# Just Want to finalize my build and get some suggestions



## ThePoorMan (Nov 25, 2012)

ThePoorMan has decided to build a system, but as you can tell by his username, I don't have very much money to spend. :crying:
Anyways, i will be mostly be using this system for amateur recording/vocal feedback, and for music. 
So far i have this: 
Speakers: Sony SS-B3000 (Pair)
Receiver: Sherwood RX-4109
Mixer: Behringer Xenyx 802
Along with a Shure PG58 mike and some wiring. Can i get any tips? (Or tips to cut down on the price? This is already going a bit over budget.)
Edit: This is going to be a 2.0 system until i can scrape some more cash together. This is just something to get started.


----------



## Peter Loeser (Aug 11, 2012)

ThePoorMan said:


> So far i have this:
> Speakers: Sony SS-B3000 (Pair)
> Receiver: Sherwood RX-4109
> Mixer: Behringer Xenyx 802
> Along with a Shure PG58 mike and some wiring. Can i get any tips? (Or tips to cut down on the price? This is already going a bit over budget.)


Meaning you have already purchased these items, or this is a list of what you _plan_ to purchase? It might help if you could provide a ballpark of your overall budget and what you want to acquire within that budget. For example - I have $300 and need speakers, receiver, mixer, and mic. Searching for used equipment is also a good way to save money (regardless of your budget size).


----------



## MikeBiker (Jan 3, 2010)

What is going to be the uses for your system and, as Peter mentioned, what is your budget? Also what size/type of room is the system going to be used in?


----------



## ThePoorMan (Nov 25, 2012)

Sorry for now providing more info. 
> I have $300 and need speakers, receiver, mixer, and mic.
That's pretty much it. I plan to use it mainly for vocal feedback (Sing to myself so i can hear it. Is there a better way to go about doing this?) and music. Perhaps if i swap the receiver out for a amp? I really have no need for one as everything will be going through the mixer. And I wont be blasting anything. This is a list of what I plan to buy.


----------



## Peter Loeser (Aug 11, 2012)

ThePoorMan said:


> Perhaps if i swap the receiver out for a amp? I really have no need for one as everything will be going through the mixer. And I wont be blasting anything. This is a list of what I plan to buy.
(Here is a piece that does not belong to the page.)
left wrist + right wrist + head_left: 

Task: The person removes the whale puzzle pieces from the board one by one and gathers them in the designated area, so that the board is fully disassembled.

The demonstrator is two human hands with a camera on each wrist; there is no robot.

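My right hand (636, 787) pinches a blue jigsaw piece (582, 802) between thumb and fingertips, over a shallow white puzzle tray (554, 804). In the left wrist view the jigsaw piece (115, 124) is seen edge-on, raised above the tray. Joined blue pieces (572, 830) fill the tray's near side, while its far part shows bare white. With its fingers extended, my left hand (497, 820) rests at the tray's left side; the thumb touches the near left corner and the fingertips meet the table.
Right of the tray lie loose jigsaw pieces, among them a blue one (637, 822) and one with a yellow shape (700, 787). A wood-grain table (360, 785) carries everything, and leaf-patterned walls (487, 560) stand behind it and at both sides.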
You should be able to find a mixer and amp compatible with each other without much trouble. What is your music source? Most likely your mixer could accommodate it as well, with the proper cables to connect the two. You could then look into a pro audio amp - something like Crown, QSC, Samson, Behringer, etc. These would give you more power than most stereo receivers. OR...

Another option would be to look for some powered speakers. You would then connect your mixer directly to the speakers and eliminate the need (and expense) for a separate amp or receiver. OR...

Have you considered getting a mixer with headphone output and using that instead of speakers? It is pretty typical for musicians to use in-ear monitors on stage during performances. This way you could focus on getting a good mixer with the features you want (vocal effects, etc.) and save up for an amp and speakers later on. You can get great sounding headphones for $100-$150. Just a thought.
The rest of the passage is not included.